**PROMPT:** Please retype the listing below exactly, from its opening line through the line where "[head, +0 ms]" appears.

**RECORDED INFORMATION:**
--- START ---

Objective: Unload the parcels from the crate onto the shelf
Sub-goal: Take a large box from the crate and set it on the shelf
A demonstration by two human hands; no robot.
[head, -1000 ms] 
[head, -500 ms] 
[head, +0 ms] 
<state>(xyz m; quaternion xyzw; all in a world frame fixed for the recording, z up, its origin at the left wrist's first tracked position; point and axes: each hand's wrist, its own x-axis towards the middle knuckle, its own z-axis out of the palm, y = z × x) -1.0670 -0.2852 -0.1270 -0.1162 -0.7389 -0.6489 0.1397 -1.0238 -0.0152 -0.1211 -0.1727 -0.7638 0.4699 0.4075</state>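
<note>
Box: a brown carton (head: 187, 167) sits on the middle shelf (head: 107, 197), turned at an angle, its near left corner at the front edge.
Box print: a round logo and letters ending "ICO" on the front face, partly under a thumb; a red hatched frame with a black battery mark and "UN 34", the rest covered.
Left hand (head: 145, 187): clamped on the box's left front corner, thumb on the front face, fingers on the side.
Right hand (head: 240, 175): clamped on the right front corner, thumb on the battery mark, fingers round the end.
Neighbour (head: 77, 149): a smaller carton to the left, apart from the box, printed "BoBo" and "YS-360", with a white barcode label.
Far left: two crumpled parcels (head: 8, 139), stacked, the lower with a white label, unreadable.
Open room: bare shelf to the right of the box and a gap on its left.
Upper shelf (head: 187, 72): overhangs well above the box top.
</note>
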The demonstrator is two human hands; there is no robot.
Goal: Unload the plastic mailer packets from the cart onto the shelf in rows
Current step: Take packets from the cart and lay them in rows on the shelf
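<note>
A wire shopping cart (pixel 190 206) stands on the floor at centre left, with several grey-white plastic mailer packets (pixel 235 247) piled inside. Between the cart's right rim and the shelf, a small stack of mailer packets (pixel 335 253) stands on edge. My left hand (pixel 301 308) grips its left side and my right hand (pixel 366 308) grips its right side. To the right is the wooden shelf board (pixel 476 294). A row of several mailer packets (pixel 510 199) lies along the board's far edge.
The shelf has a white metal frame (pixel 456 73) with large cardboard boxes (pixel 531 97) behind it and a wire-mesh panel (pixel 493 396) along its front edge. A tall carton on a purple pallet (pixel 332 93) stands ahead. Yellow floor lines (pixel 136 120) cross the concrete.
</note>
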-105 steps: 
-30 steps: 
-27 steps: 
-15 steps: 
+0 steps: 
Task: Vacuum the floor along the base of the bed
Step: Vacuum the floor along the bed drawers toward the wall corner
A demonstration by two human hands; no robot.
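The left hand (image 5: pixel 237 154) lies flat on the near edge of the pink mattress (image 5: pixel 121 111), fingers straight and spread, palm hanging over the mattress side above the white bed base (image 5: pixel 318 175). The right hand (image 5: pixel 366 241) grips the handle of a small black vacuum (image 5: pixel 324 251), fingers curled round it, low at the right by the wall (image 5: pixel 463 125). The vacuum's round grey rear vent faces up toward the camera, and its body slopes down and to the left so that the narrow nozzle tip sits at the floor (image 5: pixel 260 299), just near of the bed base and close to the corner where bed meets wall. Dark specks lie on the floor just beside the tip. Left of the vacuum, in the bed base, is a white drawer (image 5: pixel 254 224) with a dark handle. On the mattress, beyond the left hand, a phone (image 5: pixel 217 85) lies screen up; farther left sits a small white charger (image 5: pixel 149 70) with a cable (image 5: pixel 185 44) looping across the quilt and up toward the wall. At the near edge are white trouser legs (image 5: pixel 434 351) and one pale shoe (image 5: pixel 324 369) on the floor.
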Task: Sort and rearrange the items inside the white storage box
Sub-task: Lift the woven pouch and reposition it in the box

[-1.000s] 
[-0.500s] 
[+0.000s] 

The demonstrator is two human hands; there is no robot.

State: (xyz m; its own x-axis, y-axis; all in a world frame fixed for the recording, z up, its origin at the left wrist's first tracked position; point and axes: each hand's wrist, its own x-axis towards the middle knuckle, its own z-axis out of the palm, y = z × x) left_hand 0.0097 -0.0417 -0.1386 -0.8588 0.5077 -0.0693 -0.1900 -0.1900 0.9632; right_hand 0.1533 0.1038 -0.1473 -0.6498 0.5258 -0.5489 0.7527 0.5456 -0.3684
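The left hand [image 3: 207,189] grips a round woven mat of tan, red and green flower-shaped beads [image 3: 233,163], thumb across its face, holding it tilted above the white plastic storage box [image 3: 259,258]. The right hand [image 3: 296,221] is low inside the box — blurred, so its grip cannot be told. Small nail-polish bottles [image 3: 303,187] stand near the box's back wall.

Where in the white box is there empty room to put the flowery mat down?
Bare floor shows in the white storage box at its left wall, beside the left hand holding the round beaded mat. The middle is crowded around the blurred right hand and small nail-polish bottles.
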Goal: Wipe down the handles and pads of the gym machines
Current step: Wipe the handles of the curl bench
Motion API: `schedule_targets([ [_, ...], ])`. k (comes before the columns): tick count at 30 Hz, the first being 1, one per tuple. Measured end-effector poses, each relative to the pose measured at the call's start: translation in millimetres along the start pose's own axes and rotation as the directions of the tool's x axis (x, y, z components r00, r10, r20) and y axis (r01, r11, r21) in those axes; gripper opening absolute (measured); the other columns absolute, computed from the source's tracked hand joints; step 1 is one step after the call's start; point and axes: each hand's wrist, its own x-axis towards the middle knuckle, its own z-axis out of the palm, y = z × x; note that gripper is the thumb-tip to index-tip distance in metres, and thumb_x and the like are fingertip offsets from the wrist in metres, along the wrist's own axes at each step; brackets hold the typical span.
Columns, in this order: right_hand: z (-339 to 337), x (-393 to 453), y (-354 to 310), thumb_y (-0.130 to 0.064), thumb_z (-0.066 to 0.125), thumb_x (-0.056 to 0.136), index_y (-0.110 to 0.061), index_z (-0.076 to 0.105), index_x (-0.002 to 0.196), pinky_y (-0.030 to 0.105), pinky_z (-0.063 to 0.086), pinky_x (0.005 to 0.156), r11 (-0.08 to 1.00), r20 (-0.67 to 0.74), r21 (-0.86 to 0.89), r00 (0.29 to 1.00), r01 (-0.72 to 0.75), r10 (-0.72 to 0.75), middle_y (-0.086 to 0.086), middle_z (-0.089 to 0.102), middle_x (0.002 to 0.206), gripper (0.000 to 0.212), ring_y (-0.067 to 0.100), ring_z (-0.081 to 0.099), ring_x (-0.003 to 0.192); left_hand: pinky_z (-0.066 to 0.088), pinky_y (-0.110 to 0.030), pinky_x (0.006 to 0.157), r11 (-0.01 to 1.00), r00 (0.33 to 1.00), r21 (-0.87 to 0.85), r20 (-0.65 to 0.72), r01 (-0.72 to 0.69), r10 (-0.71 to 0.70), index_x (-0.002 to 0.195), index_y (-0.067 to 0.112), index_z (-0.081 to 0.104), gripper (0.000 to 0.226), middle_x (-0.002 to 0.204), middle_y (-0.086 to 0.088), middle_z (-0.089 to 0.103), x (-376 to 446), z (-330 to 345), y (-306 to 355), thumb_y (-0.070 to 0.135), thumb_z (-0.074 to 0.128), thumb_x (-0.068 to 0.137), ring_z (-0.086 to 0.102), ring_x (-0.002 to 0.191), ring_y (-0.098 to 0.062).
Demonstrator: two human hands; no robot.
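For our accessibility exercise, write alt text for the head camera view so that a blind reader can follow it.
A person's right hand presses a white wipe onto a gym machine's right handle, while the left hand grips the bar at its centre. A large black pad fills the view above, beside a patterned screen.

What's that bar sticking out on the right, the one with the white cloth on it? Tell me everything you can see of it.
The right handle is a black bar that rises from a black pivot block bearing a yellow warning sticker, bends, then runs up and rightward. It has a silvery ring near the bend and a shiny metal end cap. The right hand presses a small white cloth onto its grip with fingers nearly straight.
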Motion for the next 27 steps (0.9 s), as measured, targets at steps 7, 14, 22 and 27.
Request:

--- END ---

**ANSWER TO THIS TASK:**
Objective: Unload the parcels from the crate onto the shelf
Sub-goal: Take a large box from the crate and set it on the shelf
A demonstration by two human hands; no robot.
[head, -1000 ms] 
[head, -500 ms] 
[head, +0 ms] 

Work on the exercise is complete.